▶ _TASK STATEMENT_
For the listing below, report all lines that hold the word "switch".

****

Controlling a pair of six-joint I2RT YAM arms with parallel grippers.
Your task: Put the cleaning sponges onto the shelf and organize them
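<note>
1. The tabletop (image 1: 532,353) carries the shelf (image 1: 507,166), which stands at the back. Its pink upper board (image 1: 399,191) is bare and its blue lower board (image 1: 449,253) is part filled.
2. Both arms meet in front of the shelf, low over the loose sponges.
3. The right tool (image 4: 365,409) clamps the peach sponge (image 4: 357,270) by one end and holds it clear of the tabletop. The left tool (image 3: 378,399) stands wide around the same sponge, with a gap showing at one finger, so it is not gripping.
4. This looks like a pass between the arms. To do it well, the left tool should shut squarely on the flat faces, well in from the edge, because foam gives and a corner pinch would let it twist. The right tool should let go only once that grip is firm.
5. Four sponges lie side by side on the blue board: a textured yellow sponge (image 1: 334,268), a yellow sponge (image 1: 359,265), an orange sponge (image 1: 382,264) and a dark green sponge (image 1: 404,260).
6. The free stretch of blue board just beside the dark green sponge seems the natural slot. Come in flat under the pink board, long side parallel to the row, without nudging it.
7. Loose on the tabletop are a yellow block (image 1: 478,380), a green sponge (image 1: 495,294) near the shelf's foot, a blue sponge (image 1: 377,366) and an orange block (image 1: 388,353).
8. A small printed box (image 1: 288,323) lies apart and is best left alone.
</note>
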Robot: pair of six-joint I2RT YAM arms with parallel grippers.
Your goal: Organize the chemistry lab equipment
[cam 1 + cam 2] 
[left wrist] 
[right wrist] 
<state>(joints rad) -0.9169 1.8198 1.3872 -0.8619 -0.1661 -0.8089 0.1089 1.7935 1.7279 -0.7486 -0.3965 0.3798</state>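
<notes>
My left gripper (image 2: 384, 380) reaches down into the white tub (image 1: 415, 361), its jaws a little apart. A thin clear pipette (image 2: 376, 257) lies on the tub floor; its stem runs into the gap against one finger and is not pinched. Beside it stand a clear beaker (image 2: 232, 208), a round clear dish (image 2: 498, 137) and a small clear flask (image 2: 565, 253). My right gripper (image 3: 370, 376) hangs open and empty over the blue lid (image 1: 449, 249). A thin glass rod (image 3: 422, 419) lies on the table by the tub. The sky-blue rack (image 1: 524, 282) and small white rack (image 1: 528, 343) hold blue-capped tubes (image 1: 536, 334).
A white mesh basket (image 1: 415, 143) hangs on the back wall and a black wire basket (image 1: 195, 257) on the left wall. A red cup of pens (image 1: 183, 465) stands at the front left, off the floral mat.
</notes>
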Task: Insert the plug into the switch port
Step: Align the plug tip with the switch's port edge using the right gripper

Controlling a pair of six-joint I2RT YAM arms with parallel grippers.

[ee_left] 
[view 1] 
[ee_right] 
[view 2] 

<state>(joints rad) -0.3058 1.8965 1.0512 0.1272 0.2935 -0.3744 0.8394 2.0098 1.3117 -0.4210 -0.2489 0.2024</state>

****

▶ _RESULT OF THE TASK_
Task: Insert the plug into the switch port
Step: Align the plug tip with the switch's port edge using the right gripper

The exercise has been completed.